- _WORK REQUIRED_
Look below for the line holding "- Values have" and the line holding "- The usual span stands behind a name". Transcribe exactly those lines and all lines between them, nothing more.

══════════

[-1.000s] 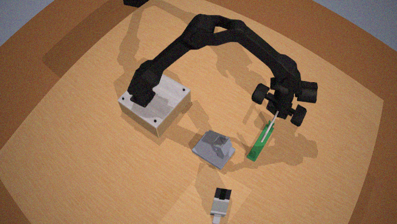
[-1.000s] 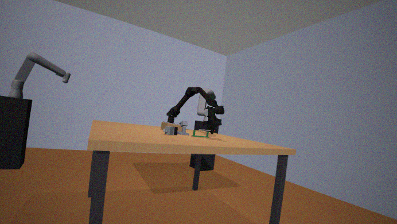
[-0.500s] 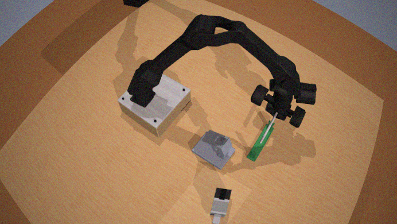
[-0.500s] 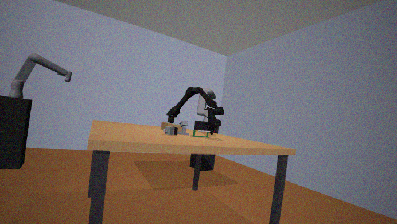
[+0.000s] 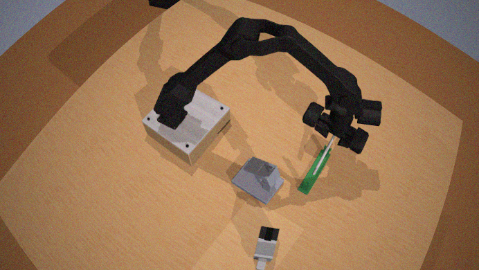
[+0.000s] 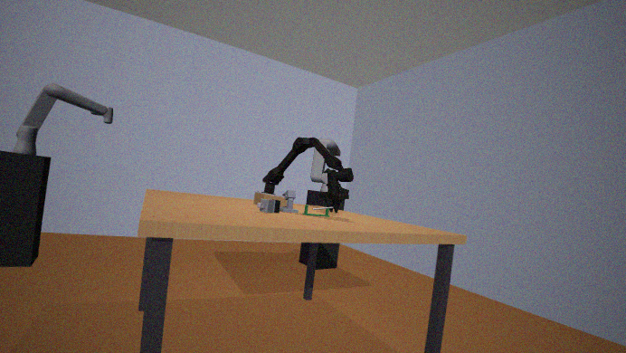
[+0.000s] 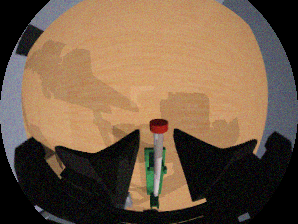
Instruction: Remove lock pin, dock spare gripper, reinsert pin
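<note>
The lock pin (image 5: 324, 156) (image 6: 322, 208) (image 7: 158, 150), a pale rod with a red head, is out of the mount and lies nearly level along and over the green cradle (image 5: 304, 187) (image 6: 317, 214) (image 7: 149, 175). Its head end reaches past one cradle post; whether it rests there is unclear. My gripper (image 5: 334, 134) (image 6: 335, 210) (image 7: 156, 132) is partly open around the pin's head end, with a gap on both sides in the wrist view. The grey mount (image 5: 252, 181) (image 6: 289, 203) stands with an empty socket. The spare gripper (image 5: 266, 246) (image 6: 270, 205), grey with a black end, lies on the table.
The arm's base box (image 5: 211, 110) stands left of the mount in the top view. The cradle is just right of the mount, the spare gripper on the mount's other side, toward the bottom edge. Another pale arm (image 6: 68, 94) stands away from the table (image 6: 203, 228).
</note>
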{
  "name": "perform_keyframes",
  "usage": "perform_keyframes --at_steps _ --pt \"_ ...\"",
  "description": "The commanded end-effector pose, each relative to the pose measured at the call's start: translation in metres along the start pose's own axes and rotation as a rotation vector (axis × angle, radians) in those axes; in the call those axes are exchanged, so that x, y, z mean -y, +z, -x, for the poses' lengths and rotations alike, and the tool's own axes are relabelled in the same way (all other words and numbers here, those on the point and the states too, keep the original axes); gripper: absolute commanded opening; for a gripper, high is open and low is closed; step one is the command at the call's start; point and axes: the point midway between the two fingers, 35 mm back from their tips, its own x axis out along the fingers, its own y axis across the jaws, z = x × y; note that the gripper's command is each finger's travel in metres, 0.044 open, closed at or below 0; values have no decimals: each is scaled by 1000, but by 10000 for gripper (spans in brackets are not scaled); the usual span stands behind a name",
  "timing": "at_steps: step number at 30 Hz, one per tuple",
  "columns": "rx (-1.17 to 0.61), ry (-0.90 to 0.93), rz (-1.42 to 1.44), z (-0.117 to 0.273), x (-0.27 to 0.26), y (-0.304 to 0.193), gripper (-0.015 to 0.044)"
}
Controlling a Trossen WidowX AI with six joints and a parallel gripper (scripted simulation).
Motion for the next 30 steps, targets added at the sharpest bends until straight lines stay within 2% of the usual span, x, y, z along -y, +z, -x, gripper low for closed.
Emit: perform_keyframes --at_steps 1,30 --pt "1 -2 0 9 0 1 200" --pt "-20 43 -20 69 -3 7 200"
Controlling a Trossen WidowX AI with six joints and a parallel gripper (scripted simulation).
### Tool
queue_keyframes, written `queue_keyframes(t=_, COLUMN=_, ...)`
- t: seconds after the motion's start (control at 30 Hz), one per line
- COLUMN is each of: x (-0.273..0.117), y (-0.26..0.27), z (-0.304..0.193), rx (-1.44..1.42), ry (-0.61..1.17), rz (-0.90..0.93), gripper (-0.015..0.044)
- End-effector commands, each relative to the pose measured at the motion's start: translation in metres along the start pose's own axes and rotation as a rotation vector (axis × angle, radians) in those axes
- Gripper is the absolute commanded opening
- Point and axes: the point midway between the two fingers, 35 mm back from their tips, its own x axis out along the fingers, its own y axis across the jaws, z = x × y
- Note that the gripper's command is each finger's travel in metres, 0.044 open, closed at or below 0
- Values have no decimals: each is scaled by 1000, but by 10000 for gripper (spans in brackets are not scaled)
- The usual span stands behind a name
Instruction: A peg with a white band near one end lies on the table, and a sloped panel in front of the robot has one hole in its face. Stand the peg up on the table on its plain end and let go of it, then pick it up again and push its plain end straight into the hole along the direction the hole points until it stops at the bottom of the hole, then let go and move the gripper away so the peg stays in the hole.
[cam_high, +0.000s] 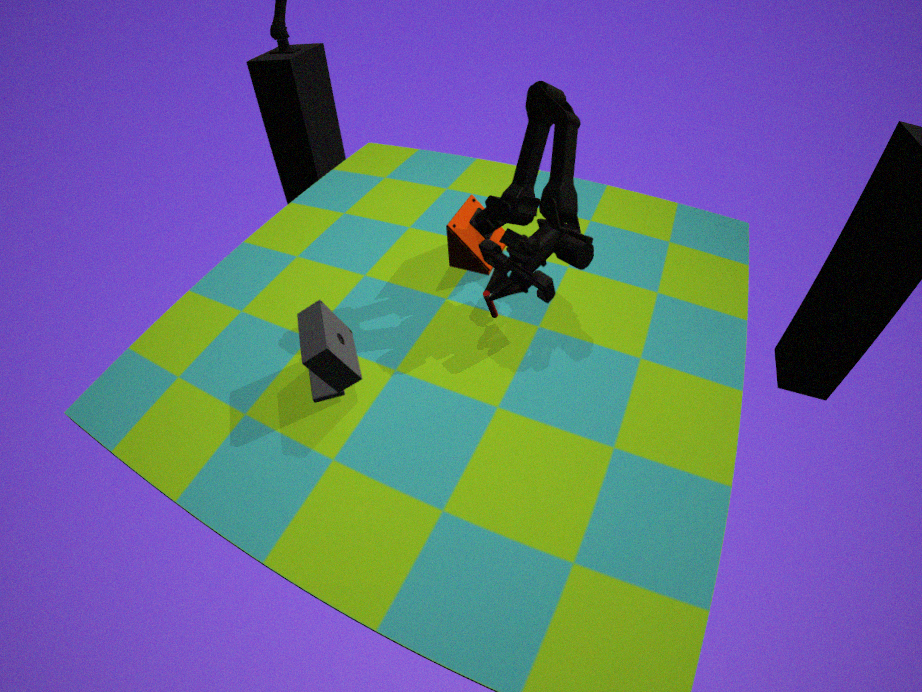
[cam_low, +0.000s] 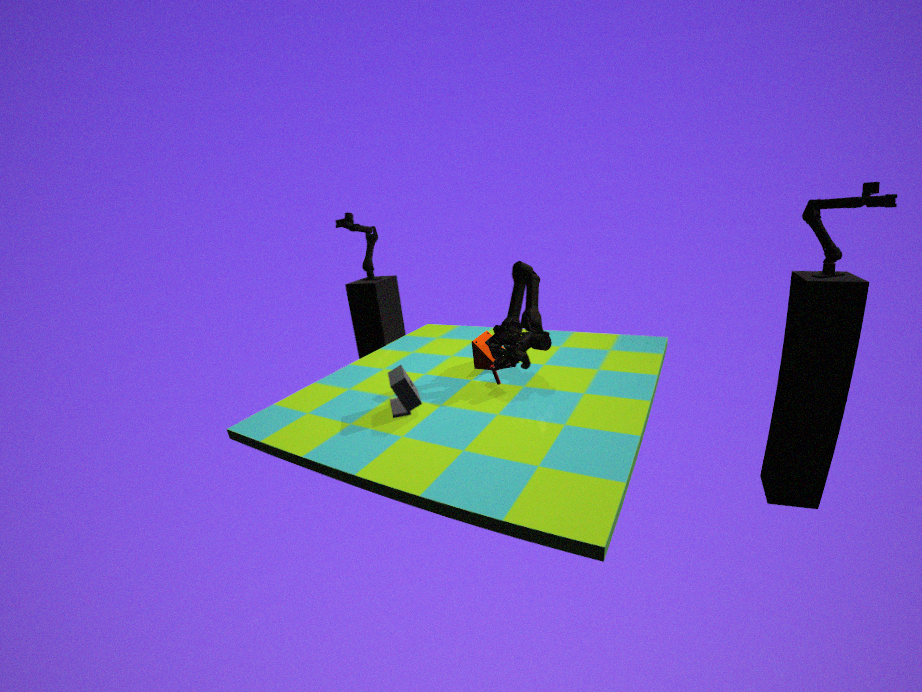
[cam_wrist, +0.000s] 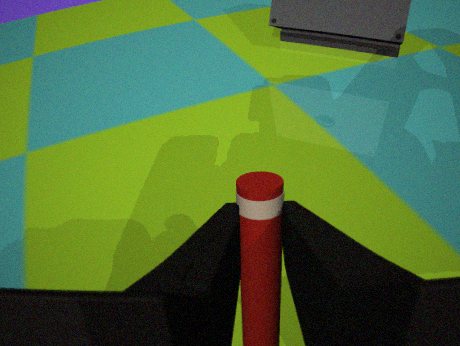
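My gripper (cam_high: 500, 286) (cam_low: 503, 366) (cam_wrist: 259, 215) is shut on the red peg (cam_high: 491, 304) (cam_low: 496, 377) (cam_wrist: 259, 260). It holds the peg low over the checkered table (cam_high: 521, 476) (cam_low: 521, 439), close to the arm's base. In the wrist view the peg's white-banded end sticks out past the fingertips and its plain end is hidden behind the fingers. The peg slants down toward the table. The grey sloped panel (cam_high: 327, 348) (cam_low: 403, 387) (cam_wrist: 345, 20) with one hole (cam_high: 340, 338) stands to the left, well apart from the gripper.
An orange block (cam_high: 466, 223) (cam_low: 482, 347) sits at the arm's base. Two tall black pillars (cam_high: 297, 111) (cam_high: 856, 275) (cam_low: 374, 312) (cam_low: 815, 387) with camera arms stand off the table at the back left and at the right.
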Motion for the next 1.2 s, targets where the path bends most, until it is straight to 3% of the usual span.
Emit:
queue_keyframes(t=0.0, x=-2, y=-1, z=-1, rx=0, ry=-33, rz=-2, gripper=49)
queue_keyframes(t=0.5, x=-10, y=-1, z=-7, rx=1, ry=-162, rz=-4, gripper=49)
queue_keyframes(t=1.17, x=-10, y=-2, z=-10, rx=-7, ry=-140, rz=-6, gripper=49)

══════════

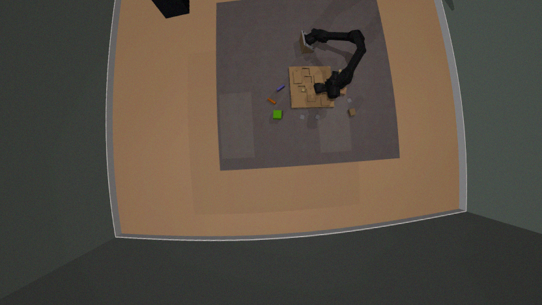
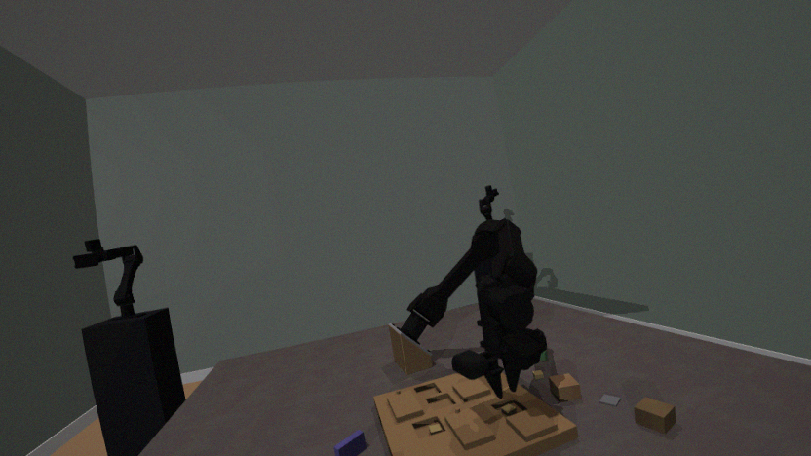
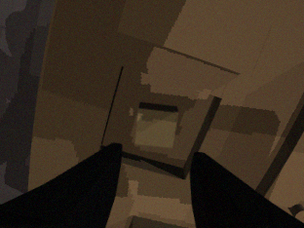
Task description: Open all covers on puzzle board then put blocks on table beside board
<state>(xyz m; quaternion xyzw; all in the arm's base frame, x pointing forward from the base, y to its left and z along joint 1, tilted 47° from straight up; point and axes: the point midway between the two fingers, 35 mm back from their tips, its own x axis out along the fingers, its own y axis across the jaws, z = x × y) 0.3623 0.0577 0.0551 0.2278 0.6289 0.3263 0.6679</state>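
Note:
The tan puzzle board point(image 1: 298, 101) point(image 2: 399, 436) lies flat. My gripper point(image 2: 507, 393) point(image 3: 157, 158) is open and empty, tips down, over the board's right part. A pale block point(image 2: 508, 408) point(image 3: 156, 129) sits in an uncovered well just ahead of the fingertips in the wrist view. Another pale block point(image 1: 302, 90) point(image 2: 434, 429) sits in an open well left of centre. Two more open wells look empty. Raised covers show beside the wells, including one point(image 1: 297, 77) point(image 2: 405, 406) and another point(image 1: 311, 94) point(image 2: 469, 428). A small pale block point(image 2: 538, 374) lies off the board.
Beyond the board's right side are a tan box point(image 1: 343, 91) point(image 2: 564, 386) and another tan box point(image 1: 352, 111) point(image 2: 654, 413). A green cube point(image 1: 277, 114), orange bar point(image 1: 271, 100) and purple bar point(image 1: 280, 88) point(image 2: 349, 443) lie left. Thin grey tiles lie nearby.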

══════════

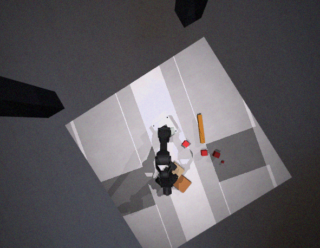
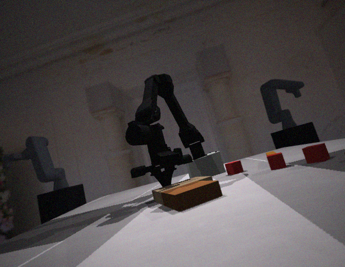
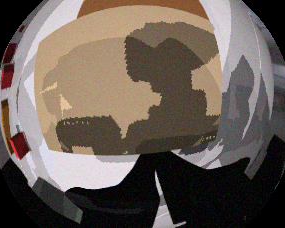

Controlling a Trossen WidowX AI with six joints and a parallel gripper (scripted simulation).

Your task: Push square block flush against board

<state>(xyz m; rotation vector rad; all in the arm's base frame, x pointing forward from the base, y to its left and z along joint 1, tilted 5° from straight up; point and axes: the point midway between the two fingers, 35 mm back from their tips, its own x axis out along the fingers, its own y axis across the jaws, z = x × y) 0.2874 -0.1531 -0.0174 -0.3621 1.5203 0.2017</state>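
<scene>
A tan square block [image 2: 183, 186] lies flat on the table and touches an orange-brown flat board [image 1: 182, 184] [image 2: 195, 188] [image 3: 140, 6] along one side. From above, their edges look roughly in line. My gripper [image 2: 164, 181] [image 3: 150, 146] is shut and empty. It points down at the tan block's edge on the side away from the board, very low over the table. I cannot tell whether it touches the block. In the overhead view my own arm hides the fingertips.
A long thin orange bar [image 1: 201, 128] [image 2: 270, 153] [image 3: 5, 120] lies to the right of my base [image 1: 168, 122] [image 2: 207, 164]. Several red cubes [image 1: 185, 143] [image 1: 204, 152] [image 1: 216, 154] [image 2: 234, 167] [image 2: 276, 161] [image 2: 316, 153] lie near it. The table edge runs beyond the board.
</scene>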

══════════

- _RESULT OF THIS EXERCISE_
- Values have no decimals: each is scaled by 1000, but by 10000 for gripper (spans in brackets are not scaled)
- The usual span stands behind a name

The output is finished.